[WP] [RTE] Unable to verify valid memory access in array using bitwise-ANDed index when array is function parameter
Steps to reproduce the issue
With Alt-Ergo 2.4.1 installed:
frama-c -wp -wp-rte poc.c
/ frama-c-gui -wp -wp-rte poc.c
using poc.c :
/*@
requires \valid_read(arr + (0 .. 3));
assigns \nothing;
*/
int foo(const int arr[const static 4]) {
const unsigned int h = 7 & 0b11;
//@ assert 0 <= h < 4;
const int hvalue = arr[h];
const unsigned int i = 7 % 4;
//@ assert 0 <= i < 4;
const int ivalue = arr[i];
/*@
loop invariant 0 <= s <= 8;
loop assigns s;
loop variant 8 - s;
*/
for (unsigned int s = 0; s < 8; s += 1) {
const unsigned int j = s & 0b11;
//@ assert 0 <= j < 4;
const int jvalue = arr[j];
const unsigned int k = s % 4;
//@ assert 0 <= k < 4;
const int kvalue = arr[k];
}
return 0;
}
/*@
assigns \nothing;
*/
int main(void) {
const int arr[4] = {0, 1, 2, 3};
const unsigned int h = 7 & 0b11;
//@ assert 0 <= h < 4;
const int hvalue = arr[h];
const unsigned int i = 7 % 4;
//@ assert 0 <= i < 4;
const int ivalue = arr[i];
/*@
loop invariant 0 <= s <= 8;
loop assigns s;
loop variant 8 - s;
*/
for (unsigned int s = 0; s < 8; s += 1) {
const unsigned int j = s & 0b11;
//@ assert 0 <= j < 4;
const int jvalue = arr[j];
const unsigned int k = s % 4;
//@ assert 0 <= k < 4;
const int kvalue = arr[k];
}
foo(arr);
return 0;
}
Expected behaviour
All goals proved.
Actual behaviour
$ frama-c -wp -wp-rte poc.c
[kernel] Parsing poc.c (with preprocessing)
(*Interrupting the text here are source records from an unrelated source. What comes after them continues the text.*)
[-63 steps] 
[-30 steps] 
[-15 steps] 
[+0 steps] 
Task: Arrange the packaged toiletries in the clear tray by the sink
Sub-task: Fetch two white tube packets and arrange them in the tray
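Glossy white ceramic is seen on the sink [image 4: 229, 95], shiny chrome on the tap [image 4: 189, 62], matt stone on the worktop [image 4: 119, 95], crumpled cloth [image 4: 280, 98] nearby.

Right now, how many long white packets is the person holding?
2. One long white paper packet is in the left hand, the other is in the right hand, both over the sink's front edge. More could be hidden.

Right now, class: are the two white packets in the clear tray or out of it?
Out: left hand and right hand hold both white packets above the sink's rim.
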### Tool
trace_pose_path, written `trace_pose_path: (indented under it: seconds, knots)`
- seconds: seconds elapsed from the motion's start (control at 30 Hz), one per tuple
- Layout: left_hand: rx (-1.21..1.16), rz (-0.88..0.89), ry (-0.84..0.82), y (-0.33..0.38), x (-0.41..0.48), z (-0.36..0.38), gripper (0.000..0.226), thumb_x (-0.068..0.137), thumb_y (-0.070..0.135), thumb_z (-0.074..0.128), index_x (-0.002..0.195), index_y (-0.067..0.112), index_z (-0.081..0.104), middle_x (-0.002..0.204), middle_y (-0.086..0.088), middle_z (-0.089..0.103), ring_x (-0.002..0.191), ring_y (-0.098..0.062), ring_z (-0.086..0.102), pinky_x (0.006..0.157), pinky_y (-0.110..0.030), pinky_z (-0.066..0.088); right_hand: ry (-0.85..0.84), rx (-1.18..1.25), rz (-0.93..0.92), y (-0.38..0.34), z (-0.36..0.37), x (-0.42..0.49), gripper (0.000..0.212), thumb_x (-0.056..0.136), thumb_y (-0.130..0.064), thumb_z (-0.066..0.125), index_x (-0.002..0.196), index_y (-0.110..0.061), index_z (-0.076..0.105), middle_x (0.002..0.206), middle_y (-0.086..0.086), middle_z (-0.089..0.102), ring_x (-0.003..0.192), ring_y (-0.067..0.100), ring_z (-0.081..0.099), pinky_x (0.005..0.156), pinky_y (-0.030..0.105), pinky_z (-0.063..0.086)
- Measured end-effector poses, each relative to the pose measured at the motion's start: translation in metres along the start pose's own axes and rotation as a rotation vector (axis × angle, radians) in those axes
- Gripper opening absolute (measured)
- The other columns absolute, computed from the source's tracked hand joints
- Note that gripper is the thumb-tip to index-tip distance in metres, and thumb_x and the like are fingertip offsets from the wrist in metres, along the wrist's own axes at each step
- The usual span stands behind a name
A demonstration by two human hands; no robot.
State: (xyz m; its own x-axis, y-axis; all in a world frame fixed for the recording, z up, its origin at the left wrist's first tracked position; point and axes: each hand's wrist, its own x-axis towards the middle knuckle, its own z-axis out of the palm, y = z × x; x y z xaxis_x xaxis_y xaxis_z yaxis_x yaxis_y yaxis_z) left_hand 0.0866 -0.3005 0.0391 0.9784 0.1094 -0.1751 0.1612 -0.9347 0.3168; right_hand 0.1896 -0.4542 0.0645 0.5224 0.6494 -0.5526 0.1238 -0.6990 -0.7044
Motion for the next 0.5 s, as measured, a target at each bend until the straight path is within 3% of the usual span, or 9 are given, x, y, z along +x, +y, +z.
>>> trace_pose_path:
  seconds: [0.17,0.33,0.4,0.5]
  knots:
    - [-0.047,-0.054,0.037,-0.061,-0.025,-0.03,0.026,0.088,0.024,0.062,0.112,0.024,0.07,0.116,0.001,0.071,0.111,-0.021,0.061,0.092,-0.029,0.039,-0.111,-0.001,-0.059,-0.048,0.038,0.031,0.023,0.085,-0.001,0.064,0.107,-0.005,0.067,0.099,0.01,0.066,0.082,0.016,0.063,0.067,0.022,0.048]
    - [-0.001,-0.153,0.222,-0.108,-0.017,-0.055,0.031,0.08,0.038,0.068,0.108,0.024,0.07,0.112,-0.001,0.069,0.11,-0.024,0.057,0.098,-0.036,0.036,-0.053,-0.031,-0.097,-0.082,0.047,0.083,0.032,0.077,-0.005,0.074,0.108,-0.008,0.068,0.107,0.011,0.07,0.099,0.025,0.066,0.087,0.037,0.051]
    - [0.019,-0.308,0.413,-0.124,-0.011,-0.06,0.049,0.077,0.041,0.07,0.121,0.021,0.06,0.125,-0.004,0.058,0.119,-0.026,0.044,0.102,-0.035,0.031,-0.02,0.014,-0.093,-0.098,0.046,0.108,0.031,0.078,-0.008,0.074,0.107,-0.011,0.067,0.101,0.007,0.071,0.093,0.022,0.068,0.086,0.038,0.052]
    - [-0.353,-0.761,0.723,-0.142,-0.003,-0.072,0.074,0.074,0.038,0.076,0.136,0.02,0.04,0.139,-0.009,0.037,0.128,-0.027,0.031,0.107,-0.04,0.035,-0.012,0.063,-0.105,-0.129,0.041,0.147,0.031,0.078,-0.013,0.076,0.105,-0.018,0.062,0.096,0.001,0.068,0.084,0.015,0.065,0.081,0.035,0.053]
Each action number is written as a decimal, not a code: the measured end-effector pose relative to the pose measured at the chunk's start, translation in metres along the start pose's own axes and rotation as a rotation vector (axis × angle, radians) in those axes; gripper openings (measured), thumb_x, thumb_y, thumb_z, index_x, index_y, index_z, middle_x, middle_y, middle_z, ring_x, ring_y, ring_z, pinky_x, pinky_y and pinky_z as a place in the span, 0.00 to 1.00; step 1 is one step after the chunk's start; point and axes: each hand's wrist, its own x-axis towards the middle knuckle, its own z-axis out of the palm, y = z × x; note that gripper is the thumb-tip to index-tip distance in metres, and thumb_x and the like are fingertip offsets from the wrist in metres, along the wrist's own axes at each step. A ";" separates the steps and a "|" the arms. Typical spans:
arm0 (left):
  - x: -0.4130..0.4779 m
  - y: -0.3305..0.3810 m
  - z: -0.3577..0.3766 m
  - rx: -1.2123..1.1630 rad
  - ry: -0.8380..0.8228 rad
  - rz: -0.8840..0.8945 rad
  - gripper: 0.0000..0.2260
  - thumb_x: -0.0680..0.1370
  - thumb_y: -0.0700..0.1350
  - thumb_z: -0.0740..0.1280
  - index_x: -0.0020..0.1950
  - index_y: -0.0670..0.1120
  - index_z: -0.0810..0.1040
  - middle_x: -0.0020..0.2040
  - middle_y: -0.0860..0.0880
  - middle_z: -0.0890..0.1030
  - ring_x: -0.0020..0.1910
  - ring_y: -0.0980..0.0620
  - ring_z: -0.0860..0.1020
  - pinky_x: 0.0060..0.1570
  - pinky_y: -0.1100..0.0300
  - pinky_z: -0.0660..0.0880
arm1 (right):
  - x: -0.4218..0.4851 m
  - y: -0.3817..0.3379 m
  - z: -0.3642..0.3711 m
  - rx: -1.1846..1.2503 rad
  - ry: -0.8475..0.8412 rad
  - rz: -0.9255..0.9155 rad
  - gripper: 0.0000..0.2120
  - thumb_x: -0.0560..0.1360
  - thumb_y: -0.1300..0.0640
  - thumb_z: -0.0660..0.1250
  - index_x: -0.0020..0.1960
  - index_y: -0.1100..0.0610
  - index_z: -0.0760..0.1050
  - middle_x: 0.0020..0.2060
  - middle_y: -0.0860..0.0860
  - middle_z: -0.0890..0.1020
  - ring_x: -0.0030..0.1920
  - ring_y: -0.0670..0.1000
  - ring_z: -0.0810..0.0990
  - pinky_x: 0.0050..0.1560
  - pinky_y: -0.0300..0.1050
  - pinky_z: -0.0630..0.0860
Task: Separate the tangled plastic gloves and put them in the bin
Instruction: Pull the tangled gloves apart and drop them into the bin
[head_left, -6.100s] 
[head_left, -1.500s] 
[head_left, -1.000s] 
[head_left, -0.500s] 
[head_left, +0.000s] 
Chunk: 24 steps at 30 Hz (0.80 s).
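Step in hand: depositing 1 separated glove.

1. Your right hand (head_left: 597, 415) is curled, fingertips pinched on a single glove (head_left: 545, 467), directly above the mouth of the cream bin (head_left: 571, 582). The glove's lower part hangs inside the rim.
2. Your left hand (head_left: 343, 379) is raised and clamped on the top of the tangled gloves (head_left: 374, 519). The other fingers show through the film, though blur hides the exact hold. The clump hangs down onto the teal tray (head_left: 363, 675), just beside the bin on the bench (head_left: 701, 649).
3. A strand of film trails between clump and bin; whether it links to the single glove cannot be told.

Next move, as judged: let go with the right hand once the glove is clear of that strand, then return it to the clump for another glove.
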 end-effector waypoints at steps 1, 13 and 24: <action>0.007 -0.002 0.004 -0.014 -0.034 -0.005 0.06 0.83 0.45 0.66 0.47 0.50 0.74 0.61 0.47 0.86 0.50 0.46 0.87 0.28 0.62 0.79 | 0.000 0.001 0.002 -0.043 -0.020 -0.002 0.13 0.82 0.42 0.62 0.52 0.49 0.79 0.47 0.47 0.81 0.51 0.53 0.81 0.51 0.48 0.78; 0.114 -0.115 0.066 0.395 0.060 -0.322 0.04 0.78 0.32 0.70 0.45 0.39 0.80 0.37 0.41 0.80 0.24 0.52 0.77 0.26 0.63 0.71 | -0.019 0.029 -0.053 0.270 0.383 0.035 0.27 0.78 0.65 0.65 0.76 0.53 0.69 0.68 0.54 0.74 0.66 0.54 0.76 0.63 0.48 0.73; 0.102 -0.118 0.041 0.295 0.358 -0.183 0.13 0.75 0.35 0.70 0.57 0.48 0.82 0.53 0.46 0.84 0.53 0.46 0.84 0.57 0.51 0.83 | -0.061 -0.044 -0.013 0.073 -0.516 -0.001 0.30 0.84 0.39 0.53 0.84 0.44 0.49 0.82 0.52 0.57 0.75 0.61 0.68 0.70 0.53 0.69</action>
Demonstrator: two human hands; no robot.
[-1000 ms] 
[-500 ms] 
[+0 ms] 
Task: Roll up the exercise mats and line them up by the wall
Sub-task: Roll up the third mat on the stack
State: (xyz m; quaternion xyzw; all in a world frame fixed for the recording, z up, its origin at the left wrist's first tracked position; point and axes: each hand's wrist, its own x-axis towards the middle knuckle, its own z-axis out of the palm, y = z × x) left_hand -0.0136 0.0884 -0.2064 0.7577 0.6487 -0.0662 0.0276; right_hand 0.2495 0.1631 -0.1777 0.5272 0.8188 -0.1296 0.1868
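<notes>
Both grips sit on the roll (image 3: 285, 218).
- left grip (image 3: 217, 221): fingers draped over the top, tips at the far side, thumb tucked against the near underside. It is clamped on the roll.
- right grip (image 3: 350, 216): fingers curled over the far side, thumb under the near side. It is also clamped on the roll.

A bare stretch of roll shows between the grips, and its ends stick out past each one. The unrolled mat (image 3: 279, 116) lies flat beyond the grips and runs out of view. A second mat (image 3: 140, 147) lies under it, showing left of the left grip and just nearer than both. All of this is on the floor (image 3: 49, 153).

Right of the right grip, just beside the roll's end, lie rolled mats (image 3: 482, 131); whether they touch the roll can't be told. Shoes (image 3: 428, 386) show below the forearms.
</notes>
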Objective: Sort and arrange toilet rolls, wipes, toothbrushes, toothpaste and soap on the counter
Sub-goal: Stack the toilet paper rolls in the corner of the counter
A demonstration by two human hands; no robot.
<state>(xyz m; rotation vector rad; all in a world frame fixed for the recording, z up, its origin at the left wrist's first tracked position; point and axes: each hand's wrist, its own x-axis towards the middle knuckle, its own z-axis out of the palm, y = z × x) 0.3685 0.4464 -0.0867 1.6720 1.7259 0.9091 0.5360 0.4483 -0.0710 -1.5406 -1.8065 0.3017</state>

[rte] annotating function foo
[rte] annotating function main
[wp] 34 goals scheduled
[wp] [Alt-Ergo 2.4.1] Goal typed_foo_assert_rte_mem_access_3 : Timeout (Qed:9ms) (10s)
[wp] Proved goals: 33 / 34
Qed: 23 (2ms-5ms-14ms)
Alt-Ergo 2.4.1: 10 (7ms-17ms-30ms) (556) (interrupted: 1)
33/34 goals proved.
The verification of /*@ assert rte: mem_access: \valid_read(arr + j); */
for code const int jvalue = arr[j];
in function foo
is not successful.
From a naive perspective, the arr[j]
accesses in main and foo are equivalent, so the assert in foo should be verifiable if the assert in main is.
(I am aware that a different assert is generated in main: /*@ assert rte: index_bound: j < 4; */
)
Also, the //@ assert 0 <= j < 4;
immediately before the access can be verified, both in main and foo, so it seems the rte assert should be able to be verified also.
Contextual information
- Frama-C installation mode: opam
- Frama-C version: 24.0 (Chromium)
- Plug-in used: WP, RTE
- OS name: Manjaro Linux
- OS version: Qonos 21.2.4
Additional information (optional)
The poc.c is a simplified proof of concept, but I did hit this situation when working on a real program.
To be explicit about the provers involved:
$ why3 config detect
Found prover Alt-Ergo version 2.4.1, OK.
1 prover(s) added
Save config to /home/user/.why3.conf
I was uncertain whether to submit this here or at the alt-ergo issues.
Apologies if this is the wrong place. Let me know if I should post there instead.